Consumers, worn out from inflation and saddled with property debts on both sides of the Atlantic, will probably accelerate this trend, downscaling their outlays to the bare minimum. Deteriorating public pension systems will aggravate this situation. Confronted with lower pension payouts European consumers will most likely channel their disposable income into pension savings, foregoing short-term consumption lures.
Red Economic Lantern for Europe
Even if the European banking system can be protected from collapse - which I highly doubt - Europe may nevertheless be left with the economic red lantern.The old continent faces 3 gigantic hurdles on the path of future prosperity.
- A lack of energy and commodity resources
- The highest labour costs in the world
- Worsening demographics.
In general it has to be questioned how important 800 million mostly indebted citizens of the hitherto first world are to the rest of the world in the medium and long term.
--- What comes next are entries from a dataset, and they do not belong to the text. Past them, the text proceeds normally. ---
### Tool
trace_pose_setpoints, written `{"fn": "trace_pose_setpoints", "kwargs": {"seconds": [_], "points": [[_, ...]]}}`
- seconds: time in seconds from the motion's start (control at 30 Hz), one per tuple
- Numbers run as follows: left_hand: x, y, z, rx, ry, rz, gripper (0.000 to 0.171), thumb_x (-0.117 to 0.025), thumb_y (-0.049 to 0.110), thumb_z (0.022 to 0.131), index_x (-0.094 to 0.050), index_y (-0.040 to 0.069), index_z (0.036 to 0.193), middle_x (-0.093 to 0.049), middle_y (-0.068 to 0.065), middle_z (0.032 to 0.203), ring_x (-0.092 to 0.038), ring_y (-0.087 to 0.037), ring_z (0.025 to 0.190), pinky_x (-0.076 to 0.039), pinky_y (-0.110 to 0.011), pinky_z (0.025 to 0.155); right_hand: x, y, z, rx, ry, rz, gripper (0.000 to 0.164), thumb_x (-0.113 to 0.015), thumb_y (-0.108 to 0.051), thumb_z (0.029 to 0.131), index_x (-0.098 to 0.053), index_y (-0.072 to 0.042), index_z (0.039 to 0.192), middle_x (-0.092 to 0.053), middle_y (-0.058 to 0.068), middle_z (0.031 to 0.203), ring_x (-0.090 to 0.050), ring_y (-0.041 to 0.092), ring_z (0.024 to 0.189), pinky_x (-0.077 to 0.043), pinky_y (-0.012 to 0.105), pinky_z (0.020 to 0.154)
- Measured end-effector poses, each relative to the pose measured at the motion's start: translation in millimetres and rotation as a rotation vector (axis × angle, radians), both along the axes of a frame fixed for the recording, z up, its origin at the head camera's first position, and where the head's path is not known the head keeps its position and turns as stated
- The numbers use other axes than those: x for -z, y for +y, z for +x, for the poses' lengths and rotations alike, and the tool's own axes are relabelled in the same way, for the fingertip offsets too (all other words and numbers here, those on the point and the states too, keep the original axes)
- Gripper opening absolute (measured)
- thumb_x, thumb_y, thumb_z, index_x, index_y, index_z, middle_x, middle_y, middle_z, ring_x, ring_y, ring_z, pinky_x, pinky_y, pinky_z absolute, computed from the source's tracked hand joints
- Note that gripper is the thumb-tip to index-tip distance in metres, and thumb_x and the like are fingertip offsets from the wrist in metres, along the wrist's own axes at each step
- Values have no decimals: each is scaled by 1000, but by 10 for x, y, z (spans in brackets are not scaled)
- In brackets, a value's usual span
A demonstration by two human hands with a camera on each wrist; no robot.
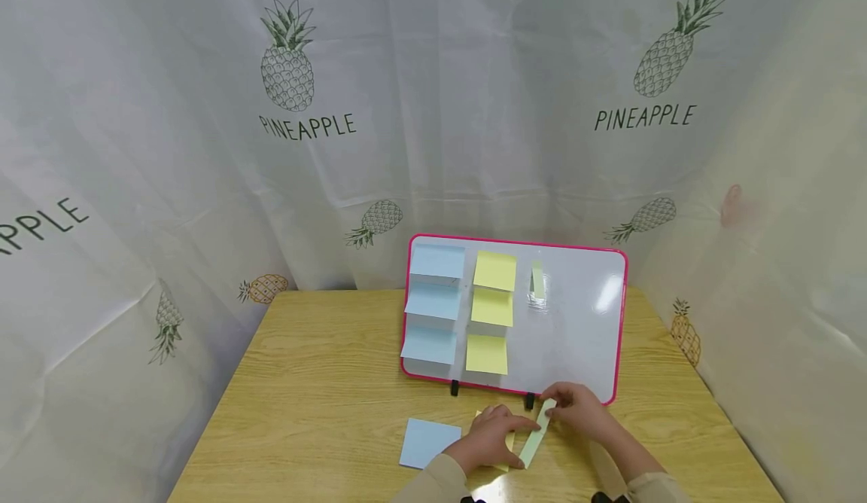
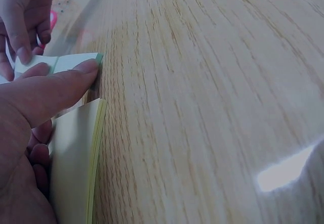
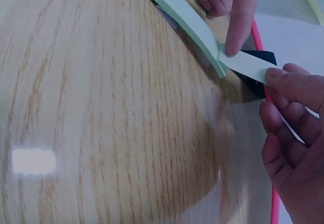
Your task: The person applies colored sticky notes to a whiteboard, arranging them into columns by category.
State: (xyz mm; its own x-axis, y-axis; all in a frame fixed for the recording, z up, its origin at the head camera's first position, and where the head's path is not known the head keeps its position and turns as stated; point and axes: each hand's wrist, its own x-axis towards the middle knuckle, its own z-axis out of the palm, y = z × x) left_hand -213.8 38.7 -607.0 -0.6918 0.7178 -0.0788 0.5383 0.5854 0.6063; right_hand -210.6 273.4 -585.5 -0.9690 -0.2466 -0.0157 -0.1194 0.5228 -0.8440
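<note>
At twelve o'clock on the wooden table [image 1: 325, 382] stood the pink-framed whiteboard [image 1: 576, 330], bearing three blue notes [image 1: 433, 303], three yellow notes [image 1: 491, 307] and one green strip [image 1: 537, 278]; two green strips seemingly remained to place. Nearer, at six o'clock, lay one blue pad [image 1: 428, 443] and one yellow pad [image 2: 76, 158]. The left hand [image 1: 489, 437] pinned the green strip pad [image 1: 535, 443] while the right hand [image 1: 579, 406] pinched its top strip.
</note>
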Motion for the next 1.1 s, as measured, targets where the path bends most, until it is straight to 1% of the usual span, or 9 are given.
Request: {"fn": "trace_pose_setpoints", "kwargs": {"seconds": [0.1, 0.3, 0.47, 0.57, 0.8, 0.87, 0.97, 1.1], "points": [[-14, 0, 1, -1, -7, 2, 68, -87, 29, 72, -58, 43, 131, -40, 17, 87, -33, 2, 81, -35, -30, 85, -10, 9, -17, 6, 10, 16, 17, -74, 0, 82, -71, -2, 99, -64, 5, 85, -50, 11, 70, -45, 25, 60], [-8, 10, -4, 0, -10, -2, 70, -87, 28, 73, -56, 42, 134, -41, 16, 88, -34, 1, 81, -34, -27, 79, -48, 26, -29, 20, 12, 26, 16, -73, -1, 83, -71, -3, 99, -64, 5, 86, -50, 12, 71, -45, 26, 61], [19, 21, -14, -3, -23, -2, 69, -87, 29, 73, -56, 44, 133, -41, 17, 89, -34, 0, 82, -34, -28, 80, -70, 41, -33, 22, 11, 4, 16, -73, -1, 84, -70, -1, 100, -63, 3, 83, -52, 10, 70, -47, 25, 61], [39, 20, -15, -1, -23, 0, 68, -87, 29, 73, -56, 44, 133, -40, 17, 89, -34, 0, 82, -35, -29, 81, -90, 50, -33, 13, 25, -8, 17, -73, -2, 84, -70, 1, 101, -63, 4, 81, -52, 9, 70, -47, 26, 61], [47, 19, -2, -11, 13, 8, 69, -88, 27, 72, -57, 45, 131, -37, 18, 87, -33, 1, 81, -32, -26, 75, -134, 65, -50, 25, 45, 23, 19, -75, -4, 83, -70, -2, 101, -61, 2, 81, -53, 9, 70, -47, 26, 61], [37, 17, 4, -9, 13, 1, 69, -87, 28, 72, -57, 45, 131, -36, 19, 87, -32, 1, 81, -32, -25, 74, -149, 68, -51, 31, 40, 26, 20, -76, -4, 82, -70, -1, 101, -62, 2, 81, -53, 10, 71, -48, 26, 60], [5, 18, 10, -12, -7, 0, 68, -87, 27, 72, -57, 44, 131, -38, 17, 87, -33, 1, 81, -32, -25, 75, -180, 77, -50, 44, 43, 21, 20, -76, -3, 82, -70, 0, 101, -62, 3, 82, -54, 10, 71, -48, 26, 61], [-26, 16, 17, -17, -10, -11, 67, -88, 28, 72, -59, 43, 130, -39, 16, 87, -33, 1, 81, -34, -26, 77, -236, 97, -51, 76, 68, 9, 21, -77, -3, 81, -70, 2, 101, -62, 4, 82, -53, 10, 71, -48, 26, 61]]}}
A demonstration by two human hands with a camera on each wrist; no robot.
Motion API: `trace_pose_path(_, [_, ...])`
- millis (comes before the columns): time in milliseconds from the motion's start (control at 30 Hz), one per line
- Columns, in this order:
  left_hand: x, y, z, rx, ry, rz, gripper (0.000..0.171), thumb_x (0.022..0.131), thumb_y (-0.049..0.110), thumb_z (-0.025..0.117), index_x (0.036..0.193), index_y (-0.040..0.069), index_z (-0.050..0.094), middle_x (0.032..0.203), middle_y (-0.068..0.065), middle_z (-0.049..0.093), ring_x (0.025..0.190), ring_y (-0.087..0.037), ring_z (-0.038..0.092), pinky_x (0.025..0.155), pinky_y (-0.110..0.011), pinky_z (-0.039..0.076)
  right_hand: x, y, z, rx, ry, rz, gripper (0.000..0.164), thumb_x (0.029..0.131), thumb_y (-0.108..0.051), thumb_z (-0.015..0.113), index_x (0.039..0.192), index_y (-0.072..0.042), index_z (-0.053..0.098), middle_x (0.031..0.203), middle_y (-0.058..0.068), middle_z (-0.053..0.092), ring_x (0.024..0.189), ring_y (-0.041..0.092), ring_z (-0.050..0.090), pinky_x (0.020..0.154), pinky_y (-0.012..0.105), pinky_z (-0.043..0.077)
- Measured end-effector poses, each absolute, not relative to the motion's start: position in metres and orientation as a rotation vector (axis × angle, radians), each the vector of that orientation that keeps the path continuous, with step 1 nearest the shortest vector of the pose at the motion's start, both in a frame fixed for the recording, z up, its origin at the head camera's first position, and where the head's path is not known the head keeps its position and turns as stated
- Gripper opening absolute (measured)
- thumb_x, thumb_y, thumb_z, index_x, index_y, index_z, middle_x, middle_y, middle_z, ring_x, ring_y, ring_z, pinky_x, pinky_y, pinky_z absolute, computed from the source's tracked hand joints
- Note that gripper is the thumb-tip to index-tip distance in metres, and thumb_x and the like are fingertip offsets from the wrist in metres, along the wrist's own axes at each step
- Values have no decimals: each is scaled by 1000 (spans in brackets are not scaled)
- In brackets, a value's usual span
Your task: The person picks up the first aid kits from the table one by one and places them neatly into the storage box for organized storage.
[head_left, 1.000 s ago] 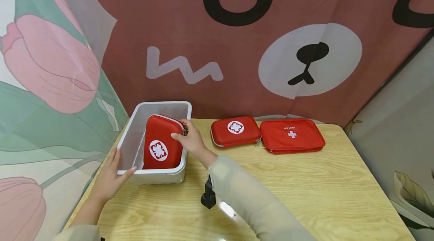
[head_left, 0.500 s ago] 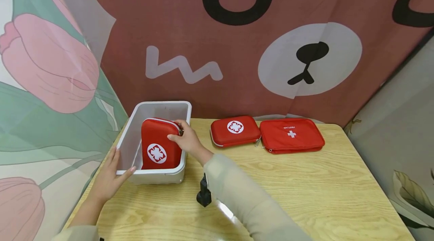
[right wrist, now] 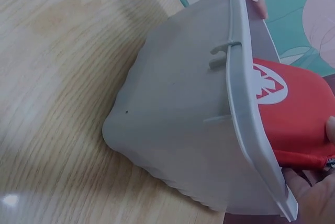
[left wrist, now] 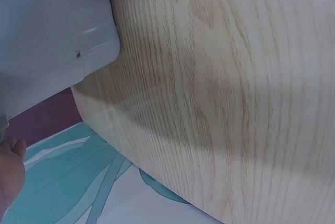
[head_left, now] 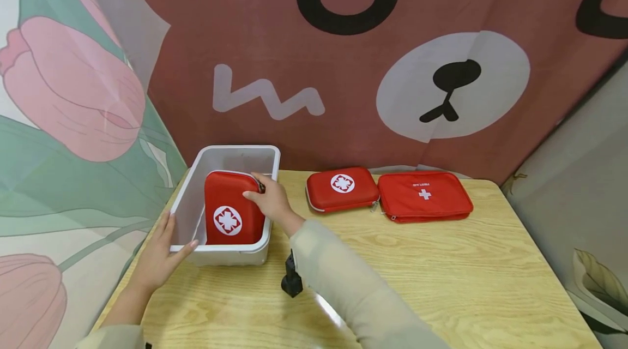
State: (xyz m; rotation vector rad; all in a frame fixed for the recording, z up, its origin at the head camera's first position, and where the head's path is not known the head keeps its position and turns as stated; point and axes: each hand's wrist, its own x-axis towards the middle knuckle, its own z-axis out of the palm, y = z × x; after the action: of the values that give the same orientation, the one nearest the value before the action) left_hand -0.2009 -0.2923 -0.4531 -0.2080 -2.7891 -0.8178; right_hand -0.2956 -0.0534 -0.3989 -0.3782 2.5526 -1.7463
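1. Here, the red case [head_left: 233, 210] stands tilted inside the pale bin [head_left: 223, 249], emblem facing the near side, with its top end close to the right rim; the near wall hides its lower edge.
2. To work it cleanly, I would steer the case by its zipped corner and leave the fingers room beside the right rim, lest they get pinched there.
3. Likewise, light, even pressure on the bin should be enough to stop it sliding over the wooden table [head_left: 441, 272].
4. The right hand [head_left: 271, 198] pinches the case's upper right corner, thumb on the emblem face, fingers at the zipped edge; the sleeved forearm [head_left: 353, 286] slants in from the near right.
5. The left hand [head_left: 156, 255] rests at the bin's near-left corner, fingers almost straight at the left rim, thumb reaching over the near one.
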Motion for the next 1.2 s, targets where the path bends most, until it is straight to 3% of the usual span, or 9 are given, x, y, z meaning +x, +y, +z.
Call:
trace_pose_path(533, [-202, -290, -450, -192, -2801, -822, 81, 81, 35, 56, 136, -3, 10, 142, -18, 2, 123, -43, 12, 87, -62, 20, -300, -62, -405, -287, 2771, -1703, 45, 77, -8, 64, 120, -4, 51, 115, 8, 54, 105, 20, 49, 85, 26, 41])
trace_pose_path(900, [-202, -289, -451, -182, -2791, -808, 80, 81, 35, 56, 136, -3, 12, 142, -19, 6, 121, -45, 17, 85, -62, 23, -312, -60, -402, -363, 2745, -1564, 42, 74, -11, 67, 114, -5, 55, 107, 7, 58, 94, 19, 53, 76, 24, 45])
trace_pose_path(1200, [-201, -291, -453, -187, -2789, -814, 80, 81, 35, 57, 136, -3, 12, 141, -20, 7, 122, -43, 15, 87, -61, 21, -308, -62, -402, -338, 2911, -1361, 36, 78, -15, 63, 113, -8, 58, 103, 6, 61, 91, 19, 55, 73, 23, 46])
More than 5 billion inhabitants in the industrializing world will fight for growing market shares in virtually everything as consumers will want to stuff their residences with all the amenities they have seen on satellite TV.
These trends are here to stay and become stronger with every reporting period.
A good dose of ignorance and/or arrogance on behalf of Western leaders who have not yet recognized that the economic hacking order is about to be turned upside down will certainly not help. I am at a loss to explain the sanguine public mood and I am shocked to learn in conversations that people have not yet realized what train wreck Europe may become in the short term.
Disregard the white noise. The western world is in a long term downturn, brought upon us by too much public spending and the latest build-up of debt mountains that will be deflated with higher inflation. It was never different in the past. It will not be different in the future.